### TASK DESCRIPTION
Skip the pictures. Transcribe the rest of the data below without changing a word.

[Extracted data entries]
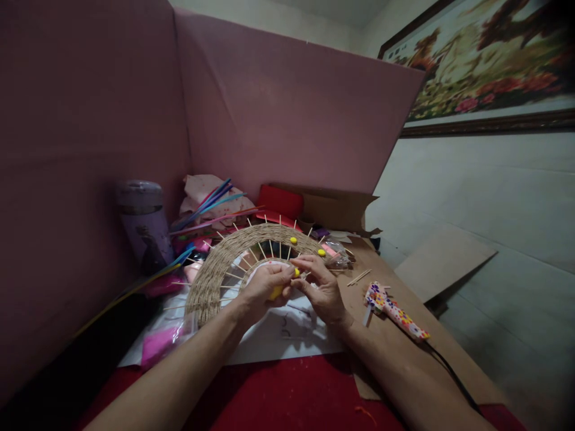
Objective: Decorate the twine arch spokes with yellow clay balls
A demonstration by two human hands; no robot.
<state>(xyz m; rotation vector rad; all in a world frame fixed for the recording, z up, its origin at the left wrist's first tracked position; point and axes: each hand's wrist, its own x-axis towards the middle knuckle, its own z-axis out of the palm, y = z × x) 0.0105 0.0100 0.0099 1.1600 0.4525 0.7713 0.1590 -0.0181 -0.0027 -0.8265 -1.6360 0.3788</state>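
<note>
My left hand (pixel 265 284) is closed around a yellow lump (pixel 275 293), partly hidden in the palm. Thumb and fingers of my right hand (pixel 321 290) pinch toward a small yellow piece (pixel 296 272), right at the left thumb's tip. Both hands meet over the near side of a wheel-like woven ring (pixel 204 284), wound from brown twine or cord with thin wooden sticks running through it. Two yellow discs, a left one (pixel 293 240) and a right one (pixel 321 252), sit on the ring's far right part. The fingers hide some of the inner circle.
A flower-patterned glue gun (pixel 395 311) with a black cord lies on cardboard (pixel 431 359) at right, near loose sticks (pixel 359 277). At left stand a purple tumbler (pixel 144 227) and colourful pipe cleaners (pixel 211 200). A pink packet (pixel 159 347) lies in front; pink panels rise behind.
</note>
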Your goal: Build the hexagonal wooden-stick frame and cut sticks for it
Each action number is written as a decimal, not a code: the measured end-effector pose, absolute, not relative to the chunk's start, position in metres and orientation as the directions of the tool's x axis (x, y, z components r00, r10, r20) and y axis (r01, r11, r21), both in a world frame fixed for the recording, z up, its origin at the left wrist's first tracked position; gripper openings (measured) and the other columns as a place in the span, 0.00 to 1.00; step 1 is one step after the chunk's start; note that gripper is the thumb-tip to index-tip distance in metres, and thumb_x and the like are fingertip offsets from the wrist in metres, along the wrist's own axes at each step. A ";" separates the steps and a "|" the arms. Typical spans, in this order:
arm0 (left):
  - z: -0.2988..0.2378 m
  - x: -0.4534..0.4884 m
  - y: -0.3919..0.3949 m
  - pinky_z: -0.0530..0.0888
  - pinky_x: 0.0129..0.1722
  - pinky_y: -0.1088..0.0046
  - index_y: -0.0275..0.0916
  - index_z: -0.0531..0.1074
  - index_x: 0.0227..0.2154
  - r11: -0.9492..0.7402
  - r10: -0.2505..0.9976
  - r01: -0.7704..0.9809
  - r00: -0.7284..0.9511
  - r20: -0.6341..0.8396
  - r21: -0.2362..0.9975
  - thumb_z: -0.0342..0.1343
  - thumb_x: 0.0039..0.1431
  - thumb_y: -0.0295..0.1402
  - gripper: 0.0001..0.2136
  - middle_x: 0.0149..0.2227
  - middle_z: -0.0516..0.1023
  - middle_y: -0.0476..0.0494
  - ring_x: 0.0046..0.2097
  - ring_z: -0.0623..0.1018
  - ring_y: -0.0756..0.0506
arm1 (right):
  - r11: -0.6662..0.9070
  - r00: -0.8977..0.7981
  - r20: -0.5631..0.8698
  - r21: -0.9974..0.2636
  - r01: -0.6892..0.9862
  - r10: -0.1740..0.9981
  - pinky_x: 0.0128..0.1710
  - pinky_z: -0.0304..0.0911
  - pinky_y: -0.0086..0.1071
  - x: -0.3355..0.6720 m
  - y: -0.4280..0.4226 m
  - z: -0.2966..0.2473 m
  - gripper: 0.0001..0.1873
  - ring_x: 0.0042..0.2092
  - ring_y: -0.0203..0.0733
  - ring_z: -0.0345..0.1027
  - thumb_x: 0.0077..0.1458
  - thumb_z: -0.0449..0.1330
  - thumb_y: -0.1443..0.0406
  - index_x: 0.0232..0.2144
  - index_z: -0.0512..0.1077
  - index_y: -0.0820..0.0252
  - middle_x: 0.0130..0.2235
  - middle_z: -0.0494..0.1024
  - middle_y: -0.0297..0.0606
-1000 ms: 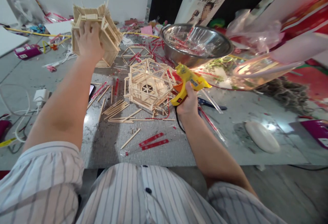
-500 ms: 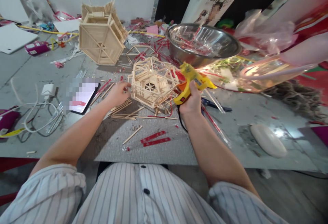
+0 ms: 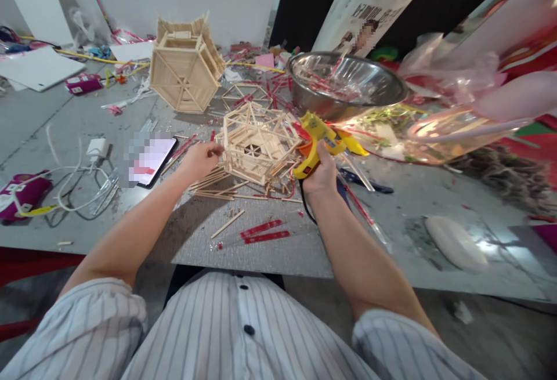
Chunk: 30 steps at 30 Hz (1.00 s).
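Note:
A six-sided lantern-like frame of thin wooden sticks (image 3: pixel 261 139) stands on the table in front of me. At its left edge is my left hand (image 3: pixel 201 162), fingers curled in against the sticks; the fingertips are partly hidden. My right hand (image 3: pixel 322 177) is closed around the handle of a yellow glue gun (image 3: pixel 321 130), held just right of the frame with its nozzle end pointing away. Loose wooden sticks (image 3: pixel 213 185) lie beneath and in front of the frame. Two red strips (image 3: pixel 265 231) rest nearer to me, beside a single stick (image 3: pixel 227 224).
Behind the frame stand a larger wooden stick model (image 3: pixel 185 78) and a metal bowl (image 3: pixel 348 87) of red-and-clear wrappers. A phone (image 3: pixel 154 159), white charger (image 3: pixel 98 149) and cables are at left. Dark-handled pliers (image 3: pixel 369 183) and a white mouse-shaped object (image 3: pixel 455 243) lie at right.
The view has shifted slightly, so the table's things sit a little further right and lower at left. Left fingers have drawn closer together at the frame's edge; the glue gun stays in my right hand.

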<state>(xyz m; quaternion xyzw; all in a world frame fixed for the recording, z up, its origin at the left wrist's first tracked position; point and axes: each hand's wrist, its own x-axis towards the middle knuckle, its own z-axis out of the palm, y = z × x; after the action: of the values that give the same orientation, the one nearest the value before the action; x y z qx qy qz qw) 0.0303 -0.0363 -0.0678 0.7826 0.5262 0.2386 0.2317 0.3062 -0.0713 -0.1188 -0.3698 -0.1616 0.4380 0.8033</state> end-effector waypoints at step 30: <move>-0.078 0.008 0.022 0.62 0.61 0.49 0.35 0.68 0.53 -0.352 0.824 0.905 0.178 0.537 0.239 0.52 0.57 0.31 0.20 0.55 0.68 0.30 0.61 0.65 0.31 | 0.304 0.556 -0.101 -0.750 -0.587 0.825 0.32 0.75 0.27 0.307 -0.075 -0.125 0.10 0.32 0.34 0.76 0.45 0.66 0.59 0.26 0.69 0.56 0.27 0.78 0.27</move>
<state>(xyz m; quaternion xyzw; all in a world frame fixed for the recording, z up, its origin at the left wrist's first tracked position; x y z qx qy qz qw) 0.0084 0.0219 -0.0776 0.7647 0.5654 0.3017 -0.0670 0.3069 -0.0749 -0.1245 -0.3869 -0.1539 0.4452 0.7927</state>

### ANSWER BOX
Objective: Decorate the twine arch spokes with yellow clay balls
A demonstration by two human hands; no robot.
<state>(xyz m; rotation vector rad; all in a world frame fixed for the recording, z up, its origin at the left wrist's first tracked position; point and axes: each hand's wrist, its own x-axis towards the middle knuckle, its own z-axis out of the palm, y = z × x) 0.0105 0.0100 0.0099 1.1600 0.4525 0.7713 0.1590 -0.0181 -0.0027 -0.8265 -1.6360 0.3788</state>
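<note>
My left hand (pixel 265 284) is closed around a yellow lump (pixel 275 293), partly hidden in the palm. Thumb and fingers of my right hand (pixel 321 290) pinch toward a small yellow piece (pixel 296 272), right at the left thumb's tip. Both hands meet over the near side of a wheel-like woven ring (pixel 204 284), wound from brown twine or cord with thin wooden sticks running through it. Two yellow discs, a left one (pixel 293 240) and a right one (pixel 321 252), sit on the ring's far right part. The fingers hide some of the inner circle.
A flower-patterned glue gun (pixel 395 311) with a black cord lies on cardboard (pixel 431 359) at right, near loose sticks (pixel 359 277). At left stand a purple tumbler (pixel 144 227) and colourful pipe cleaners (pixel 211 200). A pink packet (pixel 159 347) lies in front; pink panels rise behind.
</note>
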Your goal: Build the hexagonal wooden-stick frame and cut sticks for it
Each action number is written as a decimal, not a code: the measured end-effector pose, absolute, not relative to the chunk's start, position in metres and orientation as the directions of the tool's x axis (x, y, z components r00, r10, r20) and y axis (r01, r11, r21), both in a world frame fixed for the recording, z up, its origin at the left wrist's first tracked position; gripper openings (measured) and the other columns as a place in the span, 0.00 to 1.00; step 1 is one step after the chunk's start; note that gripper is the thumb-tip to index-tip distance in metres, and thumb_x and the like are fingertip offsets from the wrist in metres, along the wrist's own axes at each step. A ";" separates the steps and a "|" the arms. Typical spans, in this order:
arm0 (left):
  - z: -0.2988..0.2378 m
  - x: -0.4534..0.4884 m
  - y: -0.3919..0.3949 m
  - pinky_z: -0.0530..0.0888
  - pinky_x: 0.0129..0.1722
  - pinky_y: -0.1088..0.0046
  - index_y: -0.0275..0.0916
  - index_z: -0.0531..0.1074
  - index_x: 0.0227..0.2154
  - r11: -0.9492..0.7402
  - r10: -0.2505..0.9976
  - r01: -0.7704..0.9809
  - r00: -0.7284..0.9511
  - r20: -0.6341..0.8396
  - r21: -0.2362..0.9975
  - thumb_z: -0.0342..0.1343
  - thumb_x: 0.0039..0.1431
  - thumb_y: -0.0295..0.1402
  - gripper: 0.0001..0.2136
  - middle_x: 0.0149..0.2227
  - middle_z: -0.0516..0.1023
  - middle_y: -0.0476..0.0494
  - ring_x: 0.0046..0.2097
  - ring_z: -0.0623..0.1018
  - ring_y: -0.0756..0.0506
arm1 (right):
  - r11: -0.6662..0.9070
  - r00: -0.8977..0.7981
  - r20: -0.5631..0.8698
  - r21: -0.9974..0.2636
  - r01: -0.6892..0.9862
  - r10: -0.1740..0.9981
  - pinky_x: 0.0128..0.1710
  - pinky_z: -0.0304..0.0911
  - pinky_y: -0.0086..0.1071
  - x: -0.3355..0.6720 m
  - y: -0.4280..0.4226 m
  - z: -0.2966..0.2473 m
  - gripper: 0.0001..0.1873
  - ring_x: 0.0042..0.2092
  - ring_y: -0.0203..0.0733
  - ring_z: -0.0345..0.1027
  - thumb_x: 0.0077..0.1458
  - thumb_z: -0.0449..0.1330
  - thumb_y: -0.1443..0.0406
  - index_x: 0.0232..0.2144
  - index_z: -0.0512..0.1077
  - index_y: -0.0820..0.0252
  - middle_x: 0.0130..0.2235
  - middle_z: -0.0494..0.1024
  - middle_y: -0.0297..0.0606
-1000 ms: 
-500 ms: 
+0 ms: 
Chunk: 30 steps at 30 Hz (1.00 s).
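Note:
A six-sided lantern-like frame of thin wooden sticks (image 3: pixel 261 139) stands on the table in front of me. At its left edge is my left hand (image 3: pixel 201 162), fingers curled in against the sticks; the fingertips are partly hidden. My right hand (image 3: pixel 322 177) is closed around the handle of a yellow glue gun (image 3: pixel 321 130), held just right of the frame with its nozzle end pointing away. Loose wooden sticks (image 3: pixel 213 185) lie beneath and in front of the frame. Two red strips (image 3: pixel 265 231) rest nearer to me, beside a single stick (image 3: pixel 227 224).
Behind the frame stand a larger wooden stick model (image 3: pixel 185 78) and a metal bowl (image 3: pixel 348 87) of red-and-clear wrappers. A phone (image 3: pixel 154 159), white charger (image 3: pixel 98 149) and cables are at left. Dark-handled pliers (image 3: pixel 369 183) and a white mouse-shaped object (image 3: pixel 455 243) lie at right.
The view has shifted slightly, so the table's things sit a little further right and lower at left. Left fingers have drawn closer together at the frame's edge; the glue gun stays in my right hand.
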
<state>(xyz m; quaternion xyzw; all in a world frame fixed for the recording, z up, its origin at the left wrist's first tracked position; point and axes: each hand's wrist, its own x-axis towards the middle knuckle, its own z-axis out of the palm, y = z × x; after the action: of the values that give the same orientation, the one nearest the value before the action; x y z qx qy qz qw) 0.0303 -0.0363 -0.0678 0.7826 0.5262 0.2386 0.2317 0.3062 -0.0713 -0.1188 -0.3698 -0.1616 0.4380 0.8033</state> end-effector waypoints at step 30: <move>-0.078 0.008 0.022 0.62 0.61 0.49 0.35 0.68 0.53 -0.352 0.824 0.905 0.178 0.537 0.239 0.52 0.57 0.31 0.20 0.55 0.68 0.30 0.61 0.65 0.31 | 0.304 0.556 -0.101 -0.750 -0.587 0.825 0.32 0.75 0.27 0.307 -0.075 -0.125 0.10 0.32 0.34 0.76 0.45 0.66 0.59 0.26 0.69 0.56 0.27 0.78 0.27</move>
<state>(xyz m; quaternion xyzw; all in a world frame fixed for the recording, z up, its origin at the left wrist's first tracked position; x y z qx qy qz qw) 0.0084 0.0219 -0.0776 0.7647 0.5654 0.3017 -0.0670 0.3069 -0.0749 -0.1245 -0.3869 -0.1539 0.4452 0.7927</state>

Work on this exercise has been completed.